Колька читает письмо. Да, Военный совет армии считает, что обстановка на нашем участке фронта сложилась тяжелая, но большие силы немец собрать не может.
— «Враг может попытаться наступать, нанеся удар только накоротке», — читает Колька.
— Это мы все сами знаем, — перебивает его Савелий. — А помощь, помощь нам дадут?
— Не мешай, тихо, — набрасываются на него девчата.
— «Артиллерия на таманском берегу в готовности поддержать огнем… Черноморский флот сейчас собрал торпедную флотилию… Авиация…»
— Флот можно не считать, — не унимается Савелий. — В такой шторм корабли не подойдут, факт.
— Замолчи ты, черт, — сердится Колька. — Главное вот в конце: «В ближайшее время, очень скоро, скорее, чем вы можете предполагать, главные силы армии, стоящие севернее Керчи, прорвут оборону врага и соединятся с вами».
— Вот это другой разговор…
— Так бы сразу и читал.
— Нужно переписать письмо, — говорит Пермяков, — и пройти по подвалам, познакомить с ним раненых.
— Давайте я перепишу, — вызывается Рая.
…Проходит день, еще день — пока только массированные бомбардировки.

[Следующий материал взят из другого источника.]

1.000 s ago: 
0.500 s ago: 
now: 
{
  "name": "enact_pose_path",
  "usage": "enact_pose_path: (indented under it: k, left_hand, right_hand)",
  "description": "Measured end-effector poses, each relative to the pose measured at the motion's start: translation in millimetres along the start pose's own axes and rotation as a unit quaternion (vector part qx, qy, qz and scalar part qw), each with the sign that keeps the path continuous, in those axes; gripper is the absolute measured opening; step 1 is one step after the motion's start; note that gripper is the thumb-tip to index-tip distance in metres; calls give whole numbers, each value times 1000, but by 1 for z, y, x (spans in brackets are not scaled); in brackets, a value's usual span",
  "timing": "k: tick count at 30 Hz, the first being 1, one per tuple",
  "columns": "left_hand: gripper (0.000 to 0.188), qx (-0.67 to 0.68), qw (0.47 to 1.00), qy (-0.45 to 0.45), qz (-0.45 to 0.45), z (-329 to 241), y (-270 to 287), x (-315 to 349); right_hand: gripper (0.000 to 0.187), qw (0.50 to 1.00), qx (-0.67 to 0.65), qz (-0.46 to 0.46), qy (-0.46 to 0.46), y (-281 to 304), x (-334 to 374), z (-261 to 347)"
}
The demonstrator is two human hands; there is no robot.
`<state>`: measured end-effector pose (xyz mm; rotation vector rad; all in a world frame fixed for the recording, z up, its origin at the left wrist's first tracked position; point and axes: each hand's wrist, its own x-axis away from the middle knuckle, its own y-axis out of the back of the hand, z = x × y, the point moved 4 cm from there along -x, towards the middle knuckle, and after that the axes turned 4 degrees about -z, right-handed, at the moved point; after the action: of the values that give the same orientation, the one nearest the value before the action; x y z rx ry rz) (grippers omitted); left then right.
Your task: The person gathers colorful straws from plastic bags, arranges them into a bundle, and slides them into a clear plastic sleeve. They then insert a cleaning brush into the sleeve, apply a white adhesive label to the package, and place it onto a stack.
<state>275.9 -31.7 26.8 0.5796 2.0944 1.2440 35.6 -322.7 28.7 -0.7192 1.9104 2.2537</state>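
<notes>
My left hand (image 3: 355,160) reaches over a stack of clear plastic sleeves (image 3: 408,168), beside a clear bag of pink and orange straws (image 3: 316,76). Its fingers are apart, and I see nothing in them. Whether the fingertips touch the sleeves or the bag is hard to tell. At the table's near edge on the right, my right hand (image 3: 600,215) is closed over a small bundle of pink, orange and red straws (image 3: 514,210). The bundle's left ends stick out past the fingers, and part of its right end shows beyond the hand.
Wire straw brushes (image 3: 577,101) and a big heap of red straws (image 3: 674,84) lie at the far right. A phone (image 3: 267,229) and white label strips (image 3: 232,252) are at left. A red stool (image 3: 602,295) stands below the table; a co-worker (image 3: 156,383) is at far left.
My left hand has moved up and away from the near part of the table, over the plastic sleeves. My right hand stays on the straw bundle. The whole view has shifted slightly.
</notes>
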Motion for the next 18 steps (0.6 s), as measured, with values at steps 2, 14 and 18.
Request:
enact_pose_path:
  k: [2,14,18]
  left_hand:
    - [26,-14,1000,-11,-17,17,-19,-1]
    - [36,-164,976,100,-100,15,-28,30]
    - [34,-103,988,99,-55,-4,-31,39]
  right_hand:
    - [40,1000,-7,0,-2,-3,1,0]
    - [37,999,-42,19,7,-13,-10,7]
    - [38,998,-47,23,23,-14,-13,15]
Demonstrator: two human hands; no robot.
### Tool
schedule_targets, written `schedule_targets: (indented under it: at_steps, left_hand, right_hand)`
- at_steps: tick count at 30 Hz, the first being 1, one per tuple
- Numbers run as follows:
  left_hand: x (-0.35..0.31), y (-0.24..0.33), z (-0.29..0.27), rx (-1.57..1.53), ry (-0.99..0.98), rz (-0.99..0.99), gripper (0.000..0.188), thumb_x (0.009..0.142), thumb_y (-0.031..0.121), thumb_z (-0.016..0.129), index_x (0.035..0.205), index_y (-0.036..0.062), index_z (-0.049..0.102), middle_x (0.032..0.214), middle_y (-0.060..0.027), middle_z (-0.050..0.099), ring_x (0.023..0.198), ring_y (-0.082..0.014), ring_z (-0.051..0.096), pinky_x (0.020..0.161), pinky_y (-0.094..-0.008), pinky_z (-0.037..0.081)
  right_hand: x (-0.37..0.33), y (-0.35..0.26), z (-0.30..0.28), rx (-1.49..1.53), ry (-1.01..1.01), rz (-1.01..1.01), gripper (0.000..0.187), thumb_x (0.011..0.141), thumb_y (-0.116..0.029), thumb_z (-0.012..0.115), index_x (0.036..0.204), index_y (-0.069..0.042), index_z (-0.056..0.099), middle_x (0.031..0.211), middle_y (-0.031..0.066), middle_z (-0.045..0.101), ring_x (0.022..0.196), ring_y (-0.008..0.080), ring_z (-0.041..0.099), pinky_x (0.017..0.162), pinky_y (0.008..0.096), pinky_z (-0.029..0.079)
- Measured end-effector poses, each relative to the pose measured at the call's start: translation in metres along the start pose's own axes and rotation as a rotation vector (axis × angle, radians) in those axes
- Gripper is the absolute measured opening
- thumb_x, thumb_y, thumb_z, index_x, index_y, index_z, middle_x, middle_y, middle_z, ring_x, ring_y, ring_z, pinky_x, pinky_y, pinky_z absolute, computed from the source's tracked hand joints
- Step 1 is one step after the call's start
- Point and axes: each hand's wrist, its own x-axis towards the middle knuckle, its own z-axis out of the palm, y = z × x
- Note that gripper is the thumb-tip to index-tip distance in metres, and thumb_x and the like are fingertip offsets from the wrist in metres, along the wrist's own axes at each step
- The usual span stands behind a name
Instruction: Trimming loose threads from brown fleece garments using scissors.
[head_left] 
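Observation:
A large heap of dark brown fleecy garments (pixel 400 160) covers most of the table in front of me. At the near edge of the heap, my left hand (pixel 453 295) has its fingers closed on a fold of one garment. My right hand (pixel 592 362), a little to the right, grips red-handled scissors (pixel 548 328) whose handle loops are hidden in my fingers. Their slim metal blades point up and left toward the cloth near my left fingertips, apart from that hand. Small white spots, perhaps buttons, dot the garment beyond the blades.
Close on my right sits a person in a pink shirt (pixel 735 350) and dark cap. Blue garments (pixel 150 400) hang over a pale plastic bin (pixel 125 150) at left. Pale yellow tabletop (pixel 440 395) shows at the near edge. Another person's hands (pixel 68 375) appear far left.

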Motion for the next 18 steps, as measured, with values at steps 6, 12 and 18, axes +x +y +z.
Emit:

В наступление немец не переходит. Может быть, у него действительно недостаточно сил, чтобы идти на штурм? Работаем вечерами и ночью. Раненых, несмотря на остервенелую бомбежку, поступает немного, успеваем вырыть еще два погреба для укрытия. Укрепляем старые подвалы, землянки.
Штурм начался четвертого декабря. Я лежал в маленьком блиндажике за клубом, на огороде: хотелось выспаться, чтобы никто не тревожил. Первая из трех последних ночей, когда я наконец заснул. Меня будит оглушительный грохот. Вскакиваю, на часах — 6.30. Дрожа от холода, выползаю. Сопки вокруг в зловещих языках пламени. Артиллерийский ураган захлестывает поселок. Рев от сливающихся залпов. Бегу к нашему сараю, замечаю во дворе Кольку и Дронова. Они шмыгают в убежище к морякам. Я за ними. Блиндаж тесноват, но крепок — устроен под фундаментом каменного склада. Чадно, успели накурить. Сидим еще совсем сонные. Савелий тут же. Позевываем, друг друга почти не слышим, только голос Туза, как из бочки.